Dataset records:
========================================
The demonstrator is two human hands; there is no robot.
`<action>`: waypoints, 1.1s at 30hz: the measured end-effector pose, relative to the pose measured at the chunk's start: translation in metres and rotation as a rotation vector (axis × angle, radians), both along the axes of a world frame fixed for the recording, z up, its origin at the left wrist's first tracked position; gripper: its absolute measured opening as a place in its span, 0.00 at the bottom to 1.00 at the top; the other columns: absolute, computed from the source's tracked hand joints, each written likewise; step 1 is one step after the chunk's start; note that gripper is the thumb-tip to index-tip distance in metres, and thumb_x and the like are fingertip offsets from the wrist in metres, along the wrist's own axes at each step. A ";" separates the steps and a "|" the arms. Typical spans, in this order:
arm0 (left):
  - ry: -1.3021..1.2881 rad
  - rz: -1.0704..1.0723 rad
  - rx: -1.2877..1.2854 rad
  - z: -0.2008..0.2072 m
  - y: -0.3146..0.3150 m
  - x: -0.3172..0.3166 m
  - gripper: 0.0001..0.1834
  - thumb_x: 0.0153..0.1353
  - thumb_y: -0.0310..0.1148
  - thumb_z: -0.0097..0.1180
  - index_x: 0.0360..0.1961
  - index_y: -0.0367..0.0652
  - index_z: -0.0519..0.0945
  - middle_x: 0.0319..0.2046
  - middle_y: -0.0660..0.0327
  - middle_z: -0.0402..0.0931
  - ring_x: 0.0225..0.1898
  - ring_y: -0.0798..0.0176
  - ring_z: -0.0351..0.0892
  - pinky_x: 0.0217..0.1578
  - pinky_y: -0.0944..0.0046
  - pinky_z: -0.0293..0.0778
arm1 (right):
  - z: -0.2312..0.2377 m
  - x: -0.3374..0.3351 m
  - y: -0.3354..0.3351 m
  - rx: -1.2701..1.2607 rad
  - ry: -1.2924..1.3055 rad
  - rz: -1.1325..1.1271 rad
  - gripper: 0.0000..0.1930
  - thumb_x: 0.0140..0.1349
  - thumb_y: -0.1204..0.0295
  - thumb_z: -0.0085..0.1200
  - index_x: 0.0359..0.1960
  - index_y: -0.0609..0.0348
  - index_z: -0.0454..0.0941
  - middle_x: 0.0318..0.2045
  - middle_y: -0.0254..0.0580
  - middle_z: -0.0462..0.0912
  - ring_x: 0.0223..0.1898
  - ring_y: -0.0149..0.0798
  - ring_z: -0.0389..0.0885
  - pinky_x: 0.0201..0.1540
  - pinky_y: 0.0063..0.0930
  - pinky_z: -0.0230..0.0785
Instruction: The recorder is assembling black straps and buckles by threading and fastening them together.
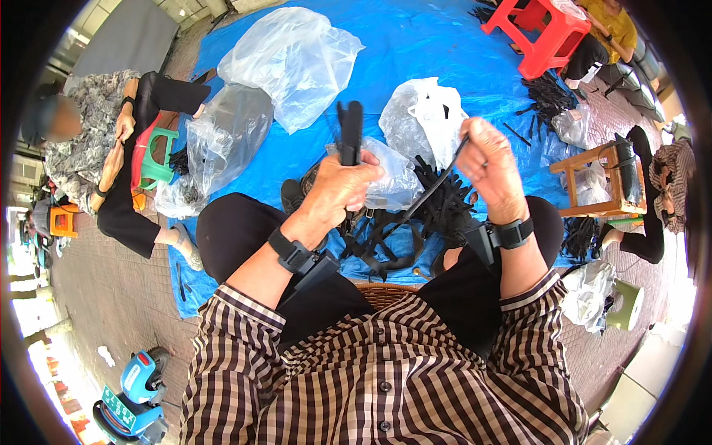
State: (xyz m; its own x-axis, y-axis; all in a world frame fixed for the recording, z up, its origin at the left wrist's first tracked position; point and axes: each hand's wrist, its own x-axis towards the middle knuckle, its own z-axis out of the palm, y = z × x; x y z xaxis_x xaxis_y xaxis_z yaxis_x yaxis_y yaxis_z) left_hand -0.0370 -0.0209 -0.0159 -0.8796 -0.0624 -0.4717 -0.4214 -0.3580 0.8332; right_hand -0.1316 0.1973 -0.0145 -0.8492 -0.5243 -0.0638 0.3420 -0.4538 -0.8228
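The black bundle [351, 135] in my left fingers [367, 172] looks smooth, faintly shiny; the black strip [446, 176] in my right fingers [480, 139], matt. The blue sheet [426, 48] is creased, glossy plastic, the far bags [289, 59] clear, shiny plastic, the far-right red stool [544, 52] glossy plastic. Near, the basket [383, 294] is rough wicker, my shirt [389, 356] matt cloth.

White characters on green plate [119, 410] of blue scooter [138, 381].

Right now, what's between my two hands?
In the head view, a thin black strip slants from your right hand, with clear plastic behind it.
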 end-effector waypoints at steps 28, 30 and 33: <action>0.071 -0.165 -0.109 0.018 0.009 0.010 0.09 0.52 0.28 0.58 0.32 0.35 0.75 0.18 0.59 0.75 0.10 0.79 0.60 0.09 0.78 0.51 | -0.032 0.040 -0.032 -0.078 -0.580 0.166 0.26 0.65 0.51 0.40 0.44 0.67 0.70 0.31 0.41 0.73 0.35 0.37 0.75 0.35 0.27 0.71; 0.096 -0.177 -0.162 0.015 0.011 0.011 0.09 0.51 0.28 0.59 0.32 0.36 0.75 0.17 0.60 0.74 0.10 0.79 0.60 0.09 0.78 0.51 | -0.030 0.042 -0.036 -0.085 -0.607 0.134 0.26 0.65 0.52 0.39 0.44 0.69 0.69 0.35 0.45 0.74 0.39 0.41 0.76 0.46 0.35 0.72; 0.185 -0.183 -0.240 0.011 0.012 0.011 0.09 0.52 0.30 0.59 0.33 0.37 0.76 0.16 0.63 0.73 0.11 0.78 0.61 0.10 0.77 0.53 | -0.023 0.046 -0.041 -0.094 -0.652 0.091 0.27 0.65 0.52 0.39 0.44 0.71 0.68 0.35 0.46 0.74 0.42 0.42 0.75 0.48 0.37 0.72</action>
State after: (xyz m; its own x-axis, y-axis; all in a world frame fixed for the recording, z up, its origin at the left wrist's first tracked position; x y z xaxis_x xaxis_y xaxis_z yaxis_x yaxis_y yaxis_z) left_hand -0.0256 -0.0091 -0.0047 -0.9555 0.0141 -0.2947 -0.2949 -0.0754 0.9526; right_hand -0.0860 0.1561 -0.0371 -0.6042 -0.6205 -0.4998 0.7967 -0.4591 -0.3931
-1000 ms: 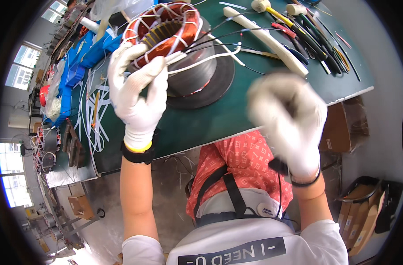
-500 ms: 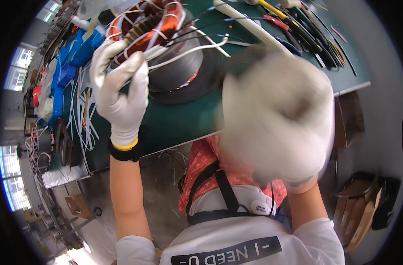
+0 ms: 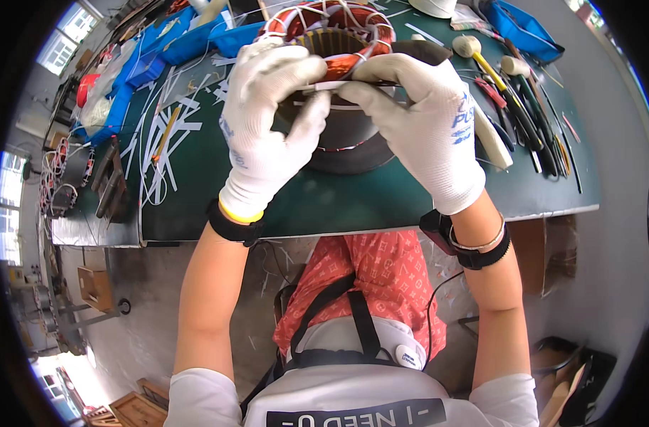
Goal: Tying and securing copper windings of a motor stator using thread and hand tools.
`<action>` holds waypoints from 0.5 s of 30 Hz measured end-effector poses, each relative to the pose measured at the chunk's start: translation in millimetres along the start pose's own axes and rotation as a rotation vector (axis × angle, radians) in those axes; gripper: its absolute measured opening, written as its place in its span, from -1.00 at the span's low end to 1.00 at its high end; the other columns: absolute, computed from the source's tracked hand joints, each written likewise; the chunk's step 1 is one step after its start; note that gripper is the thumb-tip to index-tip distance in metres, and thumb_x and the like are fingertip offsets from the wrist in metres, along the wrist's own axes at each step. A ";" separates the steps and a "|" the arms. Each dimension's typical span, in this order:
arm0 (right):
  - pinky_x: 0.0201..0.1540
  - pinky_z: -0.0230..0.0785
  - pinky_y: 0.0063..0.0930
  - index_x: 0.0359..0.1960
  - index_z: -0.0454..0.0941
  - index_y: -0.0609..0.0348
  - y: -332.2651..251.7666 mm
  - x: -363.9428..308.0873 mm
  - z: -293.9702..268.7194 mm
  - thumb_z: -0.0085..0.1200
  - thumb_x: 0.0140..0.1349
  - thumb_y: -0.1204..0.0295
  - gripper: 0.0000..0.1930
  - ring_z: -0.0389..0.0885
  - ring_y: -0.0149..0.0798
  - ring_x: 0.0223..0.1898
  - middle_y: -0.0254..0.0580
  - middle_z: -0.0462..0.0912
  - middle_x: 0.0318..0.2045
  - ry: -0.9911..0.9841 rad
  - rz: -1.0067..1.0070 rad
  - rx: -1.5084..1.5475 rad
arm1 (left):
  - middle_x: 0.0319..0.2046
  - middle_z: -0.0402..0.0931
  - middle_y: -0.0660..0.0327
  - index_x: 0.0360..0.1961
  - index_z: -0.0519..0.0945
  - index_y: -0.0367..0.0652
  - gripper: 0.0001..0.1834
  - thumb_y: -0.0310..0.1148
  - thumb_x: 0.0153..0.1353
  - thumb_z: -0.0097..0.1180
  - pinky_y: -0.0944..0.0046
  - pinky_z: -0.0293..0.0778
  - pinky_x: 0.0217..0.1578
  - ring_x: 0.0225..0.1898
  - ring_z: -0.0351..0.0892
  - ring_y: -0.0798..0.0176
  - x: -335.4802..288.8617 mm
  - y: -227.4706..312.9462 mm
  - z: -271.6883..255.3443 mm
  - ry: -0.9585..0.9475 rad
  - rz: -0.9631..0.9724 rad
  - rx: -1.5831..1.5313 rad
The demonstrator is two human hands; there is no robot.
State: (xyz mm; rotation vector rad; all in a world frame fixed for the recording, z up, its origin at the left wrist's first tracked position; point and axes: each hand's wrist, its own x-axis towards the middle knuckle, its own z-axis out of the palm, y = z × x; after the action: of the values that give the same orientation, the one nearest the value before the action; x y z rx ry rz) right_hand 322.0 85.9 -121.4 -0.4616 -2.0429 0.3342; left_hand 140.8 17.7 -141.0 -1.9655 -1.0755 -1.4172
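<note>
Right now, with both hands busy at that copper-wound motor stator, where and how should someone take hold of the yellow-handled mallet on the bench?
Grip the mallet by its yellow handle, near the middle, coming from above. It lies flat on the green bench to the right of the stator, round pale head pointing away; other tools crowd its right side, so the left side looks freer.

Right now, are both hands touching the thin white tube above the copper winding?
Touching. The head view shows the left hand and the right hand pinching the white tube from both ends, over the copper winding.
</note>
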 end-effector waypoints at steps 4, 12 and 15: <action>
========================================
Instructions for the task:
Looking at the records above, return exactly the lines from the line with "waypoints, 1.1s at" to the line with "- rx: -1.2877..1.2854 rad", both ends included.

Solution to the exercise:
`<action>`: waypoints, 1.1s at 30hz: the measured end-effector pose, relative to the pose measured at the chunk's start: translation in metres and rotation as a rotation vector (axis × angle, radians), both along the axes of a world frame fixed for the recording, z up, its origin at the left wrist's first tracked position; gripper: its absolute measured opening as a place in its span, 0.00 at the bottom to 1.00 at the top; the other columns: absolute, computed from the source's tracked hand joints, each written likewise; step 1 is one step after the chunk's start; note that gripper is the thumb-tip to index-tip distance in metres, and thumb_x and the like are fingertip offsets from the wrist in metres, along the wrist's own axes at each step. A ";" separates the steps and a "|" the arms. Typical spans, in this order:
arm0 (left):
  - ry: -1.3021..1.2881 rad
  - rz: -1.0704..1.0723 rad
  - rx: -1.2877..1.2854 rad

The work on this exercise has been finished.